**What to produce:** Go through the records below and copy out every line holding "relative".

Collected data
/---

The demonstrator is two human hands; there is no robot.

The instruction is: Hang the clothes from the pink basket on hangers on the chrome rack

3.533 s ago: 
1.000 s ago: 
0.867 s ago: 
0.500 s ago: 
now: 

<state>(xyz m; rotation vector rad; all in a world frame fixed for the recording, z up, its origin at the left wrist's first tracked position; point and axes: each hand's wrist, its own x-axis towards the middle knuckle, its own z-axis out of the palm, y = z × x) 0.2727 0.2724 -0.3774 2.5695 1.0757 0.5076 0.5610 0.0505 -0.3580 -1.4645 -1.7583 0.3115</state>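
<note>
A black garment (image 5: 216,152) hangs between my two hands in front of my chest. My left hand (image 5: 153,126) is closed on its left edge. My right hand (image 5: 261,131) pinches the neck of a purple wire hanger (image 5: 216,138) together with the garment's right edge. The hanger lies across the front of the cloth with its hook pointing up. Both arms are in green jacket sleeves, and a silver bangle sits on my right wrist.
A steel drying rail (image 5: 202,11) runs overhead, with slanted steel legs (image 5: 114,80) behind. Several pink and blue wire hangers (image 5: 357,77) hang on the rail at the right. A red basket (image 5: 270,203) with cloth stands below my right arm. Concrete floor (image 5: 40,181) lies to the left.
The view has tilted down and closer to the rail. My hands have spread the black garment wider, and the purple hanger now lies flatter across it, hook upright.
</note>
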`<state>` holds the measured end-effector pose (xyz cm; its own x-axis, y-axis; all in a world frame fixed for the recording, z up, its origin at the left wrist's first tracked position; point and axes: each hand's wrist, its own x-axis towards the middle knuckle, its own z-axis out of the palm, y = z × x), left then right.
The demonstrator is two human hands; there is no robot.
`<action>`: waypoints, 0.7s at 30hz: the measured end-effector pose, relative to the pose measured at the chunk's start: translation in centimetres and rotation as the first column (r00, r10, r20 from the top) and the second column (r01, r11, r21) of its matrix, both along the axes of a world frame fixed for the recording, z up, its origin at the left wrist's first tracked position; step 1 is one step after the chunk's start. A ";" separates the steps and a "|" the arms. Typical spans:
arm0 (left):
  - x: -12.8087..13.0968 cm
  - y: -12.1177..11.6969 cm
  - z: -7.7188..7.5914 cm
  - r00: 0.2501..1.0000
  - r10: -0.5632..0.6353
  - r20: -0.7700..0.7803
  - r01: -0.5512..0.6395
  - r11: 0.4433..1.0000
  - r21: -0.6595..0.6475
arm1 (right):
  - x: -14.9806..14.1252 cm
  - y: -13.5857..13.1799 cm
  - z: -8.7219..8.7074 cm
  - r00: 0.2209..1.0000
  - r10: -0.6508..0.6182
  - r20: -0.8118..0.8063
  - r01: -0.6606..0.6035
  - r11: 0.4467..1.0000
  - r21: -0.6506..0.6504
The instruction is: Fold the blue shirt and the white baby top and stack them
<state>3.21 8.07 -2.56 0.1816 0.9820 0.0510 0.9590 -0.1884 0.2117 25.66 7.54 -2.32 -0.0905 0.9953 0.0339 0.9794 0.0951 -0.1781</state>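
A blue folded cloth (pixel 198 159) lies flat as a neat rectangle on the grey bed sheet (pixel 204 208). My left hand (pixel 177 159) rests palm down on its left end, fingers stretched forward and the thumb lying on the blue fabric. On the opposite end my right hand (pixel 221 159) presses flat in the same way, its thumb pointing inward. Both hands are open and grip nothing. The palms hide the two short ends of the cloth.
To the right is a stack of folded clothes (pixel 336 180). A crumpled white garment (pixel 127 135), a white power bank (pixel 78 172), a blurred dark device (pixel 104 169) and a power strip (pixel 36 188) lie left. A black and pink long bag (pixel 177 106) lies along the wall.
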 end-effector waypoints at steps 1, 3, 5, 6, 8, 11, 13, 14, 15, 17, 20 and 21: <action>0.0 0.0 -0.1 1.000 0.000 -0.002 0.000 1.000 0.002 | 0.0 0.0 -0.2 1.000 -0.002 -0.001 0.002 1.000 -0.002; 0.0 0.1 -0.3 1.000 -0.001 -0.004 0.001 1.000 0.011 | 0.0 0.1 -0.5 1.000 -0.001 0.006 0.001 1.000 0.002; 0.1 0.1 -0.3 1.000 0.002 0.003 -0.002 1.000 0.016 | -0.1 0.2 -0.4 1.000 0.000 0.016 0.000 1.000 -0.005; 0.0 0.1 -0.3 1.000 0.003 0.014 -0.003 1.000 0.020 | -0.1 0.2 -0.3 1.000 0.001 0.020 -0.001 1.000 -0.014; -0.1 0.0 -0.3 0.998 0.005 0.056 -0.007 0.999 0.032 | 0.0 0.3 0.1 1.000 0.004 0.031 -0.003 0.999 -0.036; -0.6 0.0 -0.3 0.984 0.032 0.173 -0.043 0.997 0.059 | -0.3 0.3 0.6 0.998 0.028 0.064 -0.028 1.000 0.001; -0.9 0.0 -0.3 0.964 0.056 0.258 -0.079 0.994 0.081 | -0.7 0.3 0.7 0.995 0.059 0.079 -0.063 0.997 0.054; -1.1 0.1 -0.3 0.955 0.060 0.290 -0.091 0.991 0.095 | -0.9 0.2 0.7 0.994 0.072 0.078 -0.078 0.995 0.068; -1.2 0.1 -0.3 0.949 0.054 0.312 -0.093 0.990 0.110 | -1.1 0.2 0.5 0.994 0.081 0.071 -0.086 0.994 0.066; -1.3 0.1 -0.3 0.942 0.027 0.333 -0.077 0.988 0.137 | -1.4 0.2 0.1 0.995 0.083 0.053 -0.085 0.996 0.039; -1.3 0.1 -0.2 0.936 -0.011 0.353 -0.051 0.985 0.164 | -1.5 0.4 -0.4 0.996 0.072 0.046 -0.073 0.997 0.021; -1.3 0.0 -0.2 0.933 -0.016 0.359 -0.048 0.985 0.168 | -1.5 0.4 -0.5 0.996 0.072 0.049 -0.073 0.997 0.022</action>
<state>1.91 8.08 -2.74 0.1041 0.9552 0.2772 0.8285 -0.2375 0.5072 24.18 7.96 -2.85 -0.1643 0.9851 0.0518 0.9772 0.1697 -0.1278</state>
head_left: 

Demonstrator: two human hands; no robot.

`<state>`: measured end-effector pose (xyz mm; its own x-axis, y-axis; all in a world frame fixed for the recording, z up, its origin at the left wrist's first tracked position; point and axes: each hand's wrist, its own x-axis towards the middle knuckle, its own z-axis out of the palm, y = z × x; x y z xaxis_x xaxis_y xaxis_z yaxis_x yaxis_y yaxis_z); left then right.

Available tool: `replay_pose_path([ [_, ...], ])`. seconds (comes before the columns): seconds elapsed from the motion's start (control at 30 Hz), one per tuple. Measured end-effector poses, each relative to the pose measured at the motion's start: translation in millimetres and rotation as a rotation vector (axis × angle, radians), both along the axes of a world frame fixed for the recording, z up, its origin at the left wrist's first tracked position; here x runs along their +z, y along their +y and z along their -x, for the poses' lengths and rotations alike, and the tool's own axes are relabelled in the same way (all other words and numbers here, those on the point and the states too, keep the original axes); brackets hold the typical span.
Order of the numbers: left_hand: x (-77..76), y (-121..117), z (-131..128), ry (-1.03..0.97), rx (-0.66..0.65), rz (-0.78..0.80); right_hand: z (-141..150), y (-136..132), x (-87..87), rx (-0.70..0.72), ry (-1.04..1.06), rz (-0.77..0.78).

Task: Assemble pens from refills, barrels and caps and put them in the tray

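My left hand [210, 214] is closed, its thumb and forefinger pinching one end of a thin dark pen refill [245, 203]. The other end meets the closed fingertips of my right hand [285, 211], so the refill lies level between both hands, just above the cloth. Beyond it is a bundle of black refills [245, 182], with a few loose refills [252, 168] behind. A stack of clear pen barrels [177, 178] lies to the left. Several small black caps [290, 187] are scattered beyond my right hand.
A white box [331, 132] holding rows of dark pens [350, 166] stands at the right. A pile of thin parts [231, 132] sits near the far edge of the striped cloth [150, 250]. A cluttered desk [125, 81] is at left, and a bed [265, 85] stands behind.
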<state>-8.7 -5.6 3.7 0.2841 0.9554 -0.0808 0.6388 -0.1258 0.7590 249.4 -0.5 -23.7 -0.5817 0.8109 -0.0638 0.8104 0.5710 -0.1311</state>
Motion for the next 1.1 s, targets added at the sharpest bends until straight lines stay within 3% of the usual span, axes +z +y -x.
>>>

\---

**Output of the exercise:**
`<action>`: waypoints, 0.7s at 30hz: the measured end-effector pose, relative to the pose measured at the chunk's start: translation in centimetres and rotation as the first column (r00, r10, r20 from the top) and the second column (r01, r11, r21) of its matrix, both along the axes of a world frame fixed for the recording, z up, its origin at the left wrist's first tracked position; step 1 is one step after the chunk's start. A ";" separates the steps and a "|" the arms. Typical spans:
Available tool: `replay_pose_path([ [_, ...], ])`. seconds (comes before the columns): seconds elapsed from the motion's start (control at 30 Hz), one per tuple. Measured end-effector poses, each relative to the pose measured at the motion's start: translation in millimetres and rotation as a rotation vector (axis × angle, radians), both along the axes of a world frame fixed for the recording, z up, its origin at the left wrist's first tracked position; here x runs along their +z, y along their +y and z along their -x, for the poses' lengths and rotations alike, and the tool's own axes are relabelled in the same way (all other words and numbers here, those on the point and the states too, keep the original axes); brackets hold the typical span.

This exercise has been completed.